Well, no. Even with the delay, a test for changing the locale still fails:
    test('defaults to English', (){
      schedule((){
        expect(_el.shadowRoot.text, contains('Hello'));
      });
    });

    test('can localize to French', (){
      schedule(()=> _el.locale = 'fr');
      schedule((){
        expect(_el.shadowRoot.text, contains('Bonjour'));
      });
    });
The text inside the Polymer element remains English, which is not too surprising. I have only written new test code so far, not made code changes.

So what is the actual problem? Eventually, I realize that the <hello-you> element and its translation strategy element, <x-translate> do not seem to be communicating via the bound variables that they share:
<polymer-element name="hello-you">
  <template>
    <!-- ... -->
    <x-translate id="l10n"
                 locale={{locale}}
                 labels={{labels}}></x-translate>
  </template>
  <script type="application/dart" src="hello_you.dart"></script>
</polymer-element>
I know that the properties are set correctly—otherwise my working tests would not be working—it is possible set the locale once via attribute, just not update them. Wait…

I know this. In fact I just ran into this in the JavaScript version of Polymer. The solution there was to mark a Polymer element's property as published and reflectable. I know how to do that in JavaScript, but what about Dart?

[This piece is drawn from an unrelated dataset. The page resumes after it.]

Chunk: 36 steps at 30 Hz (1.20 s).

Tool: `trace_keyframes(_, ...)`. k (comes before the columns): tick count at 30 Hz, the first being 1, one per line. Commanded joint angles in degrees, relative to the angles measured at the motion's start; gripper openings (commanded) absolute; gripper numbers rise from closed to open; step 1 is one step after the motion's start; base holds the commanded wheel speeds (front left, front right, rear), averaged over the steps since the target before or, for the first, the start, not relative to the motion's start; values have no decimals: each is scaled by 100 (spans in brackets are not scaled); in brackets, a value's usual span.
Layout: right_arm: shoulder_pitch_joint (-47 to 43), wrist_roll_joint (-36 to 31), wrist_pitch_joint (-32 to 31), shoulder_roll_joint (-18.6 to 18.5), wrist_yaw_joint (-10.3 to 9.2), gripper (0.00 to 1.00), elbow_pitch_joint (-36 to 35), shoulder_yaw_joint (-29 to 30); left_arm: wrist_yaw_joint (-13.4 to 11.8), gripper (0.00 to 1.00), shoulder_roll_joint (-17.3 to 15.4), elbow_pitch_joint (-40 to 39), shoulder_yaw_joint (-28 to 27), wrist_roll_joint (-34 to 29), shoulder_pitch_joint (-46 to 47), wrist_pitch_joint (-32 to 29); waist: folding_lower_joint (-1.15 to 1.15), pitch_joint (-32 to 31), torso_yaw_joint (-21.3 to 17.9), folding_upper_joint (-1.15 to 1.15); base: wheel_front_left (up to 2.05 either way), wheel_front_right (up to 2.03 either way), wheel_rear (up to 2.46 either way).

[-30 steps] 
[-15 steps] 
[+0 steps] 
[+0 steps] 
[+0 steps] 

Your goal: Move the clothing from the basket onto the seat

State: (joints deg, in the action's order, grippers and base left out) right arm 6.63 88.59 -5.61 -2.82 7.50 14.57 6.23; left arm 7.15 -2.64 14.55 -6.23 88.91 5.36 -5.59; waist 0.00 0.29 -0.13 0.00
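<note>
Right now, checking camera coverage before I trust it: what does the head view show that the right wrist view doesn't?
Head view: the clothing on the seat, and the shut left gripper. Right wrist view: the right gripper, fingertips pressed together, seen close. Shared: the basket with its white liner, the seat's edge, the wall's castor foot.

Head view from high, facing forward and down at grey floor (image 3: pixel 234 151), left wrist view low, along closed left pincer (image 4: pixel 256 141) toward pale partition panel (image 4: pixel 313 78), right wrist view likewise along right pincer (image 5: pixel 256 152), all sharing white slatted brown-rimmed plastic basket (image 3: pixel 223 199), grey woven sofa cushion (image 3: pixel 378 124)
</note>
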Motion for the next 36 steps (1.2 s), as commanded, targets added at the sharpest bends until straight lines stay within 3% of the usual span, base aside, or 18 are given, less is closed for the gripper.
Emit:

The answer is @PublishedProperty. Instead of declaring locale as just published:
@CustomTag('x-translate')
class XTranslate extends PolymerElement {
  @published String locale = 'en';
  // ...
}
I need to instead declare it as a published property whose value is reflected in the attribute whenever a change is made:
@CustomTag('x-translate')
class XTranslate extends PolymerElement {
  @PublishedProperty(reflect: true)
  String locale = 'en';
  // ...
}
With that, I have my element changing locales in response to drop-down menu changes:



More importantly, I now have 5 passing tests to ensure that this never again breaks without my knowledge:
CONSOLE MESSAGE: PASS: <hello-you/> (i18n) defaults to English
CONSOLE MESSAGE: PASS: <hello-you/> (i18n) can localize to French
CONSOLE MESSAGE: PASS: <hello-you/> (i18n) can localize to Spanish
CONSOLE MESSAGE: PASS: <hello-you locale="fr"/> (French) starts in French
CONSOLE MESSAGE: PASS: <hello-you locale="es"/> (Spanish) starts in Spanish
CONSOLE MESSAGE: 
CONSOLE MESSAGE: All 5 tests passed.
This “reflectable” property stuff is starting to get on my nerves. This is at least the third time that its behavior has surprised me. Maybe someday I will expect the actual behavior. Until then, I have tests verifying that I have correctly written my code for my desired behavior.